BEGIN

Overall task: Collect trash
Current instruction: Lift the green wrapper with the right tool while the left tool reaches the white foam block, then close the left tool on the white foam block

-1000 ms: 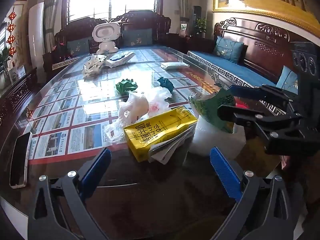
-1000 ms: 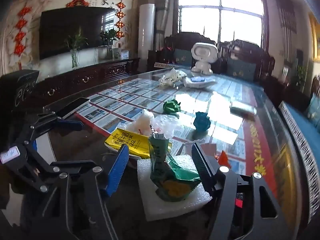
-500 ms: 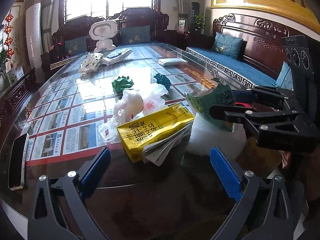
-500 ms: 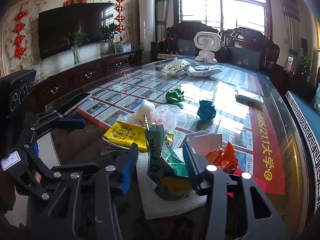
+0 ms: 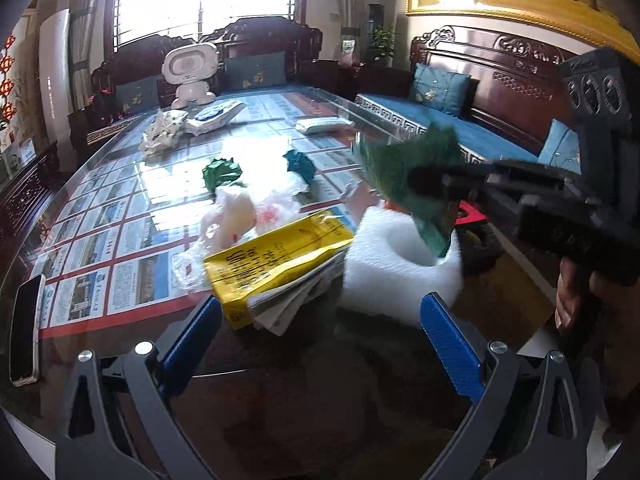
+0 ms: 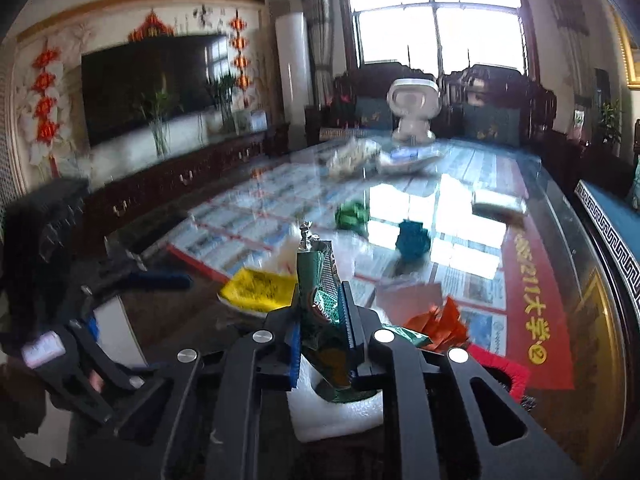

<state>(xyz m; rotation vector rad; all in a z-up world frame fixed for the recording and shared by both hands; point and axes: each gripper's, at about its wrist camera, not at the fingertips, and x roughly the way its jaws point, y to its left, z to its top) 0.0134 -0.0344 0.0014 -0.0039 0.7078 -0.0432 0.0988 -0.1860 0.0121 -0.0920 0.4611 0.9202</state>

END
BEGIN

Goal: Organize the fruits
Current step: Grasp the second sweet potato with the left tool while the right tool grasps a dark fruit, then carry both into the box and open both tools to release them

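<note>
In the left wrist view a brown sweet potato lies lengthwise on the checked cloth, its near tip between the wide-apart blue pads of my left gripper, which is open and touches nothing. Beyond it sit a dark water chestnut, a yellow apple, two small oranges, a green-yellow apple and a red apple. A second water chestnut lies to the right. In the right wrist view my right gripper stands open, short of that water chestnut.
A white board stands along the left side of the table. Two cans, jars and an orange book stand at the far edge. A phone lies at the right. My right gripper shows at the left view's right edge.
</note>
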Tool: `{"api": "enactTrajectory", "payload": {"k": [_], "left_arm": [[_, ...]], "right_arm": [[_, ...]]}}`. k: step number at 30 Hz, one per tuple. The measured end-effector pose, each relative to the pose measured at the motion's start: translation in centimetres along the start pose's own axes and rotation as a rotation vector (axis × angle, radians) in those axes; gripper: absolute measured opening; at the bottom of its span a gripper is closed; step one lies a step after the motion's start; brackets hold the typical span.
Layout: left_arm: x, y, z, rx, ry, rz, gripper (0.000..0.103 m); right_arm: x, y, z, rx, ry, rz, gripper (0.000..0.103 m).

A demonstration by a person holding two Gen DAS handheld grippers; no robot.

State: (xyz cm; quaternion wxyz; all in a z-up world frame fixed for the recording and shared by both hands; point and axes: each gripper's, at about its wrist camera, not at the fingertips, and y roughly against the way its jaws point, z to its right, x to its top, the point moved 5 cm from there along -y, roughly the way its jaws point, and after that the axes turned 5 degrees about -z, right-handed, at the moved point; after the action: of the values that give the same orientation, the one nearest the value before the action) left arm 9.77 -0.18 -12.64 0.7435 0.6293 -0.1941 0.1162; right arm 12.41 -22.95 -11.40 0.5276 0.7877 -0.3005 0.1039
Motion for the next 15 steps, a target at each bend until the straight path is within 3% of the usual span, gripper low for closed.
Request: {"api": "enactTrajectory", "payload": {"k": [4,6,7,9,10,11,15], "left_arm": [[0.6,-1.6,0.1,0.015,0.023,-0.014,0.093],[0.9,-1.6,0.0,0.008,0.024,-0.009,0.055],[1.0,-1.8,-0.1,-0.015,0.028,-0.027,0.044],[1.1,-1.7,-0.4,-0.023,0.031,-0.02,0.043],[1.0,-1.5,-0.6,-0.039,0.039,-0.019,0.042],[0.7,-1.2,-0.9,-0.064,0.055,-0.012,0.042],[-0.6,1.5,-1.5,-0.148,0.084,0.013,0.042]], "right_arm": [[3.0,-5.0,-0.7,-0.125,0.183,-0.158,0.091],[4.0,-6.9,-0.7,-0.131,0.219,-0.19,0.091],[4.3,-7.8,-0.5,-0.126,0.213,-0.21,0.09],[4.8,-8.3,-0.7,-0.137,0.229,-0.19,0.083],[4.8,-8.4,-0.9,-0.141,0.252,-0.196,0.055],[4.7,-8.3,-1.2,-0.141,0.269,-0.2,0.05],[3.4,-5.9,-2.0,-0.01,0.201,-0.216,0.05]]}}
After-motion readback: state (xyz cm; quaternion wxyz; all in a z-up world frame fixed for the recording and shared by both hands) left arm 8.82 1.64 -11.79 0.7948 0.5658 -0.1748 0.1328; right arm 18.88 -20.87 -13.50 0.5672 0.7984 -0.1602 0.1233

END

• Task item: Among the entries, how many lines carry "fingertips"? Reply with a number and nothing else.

• Output below: 2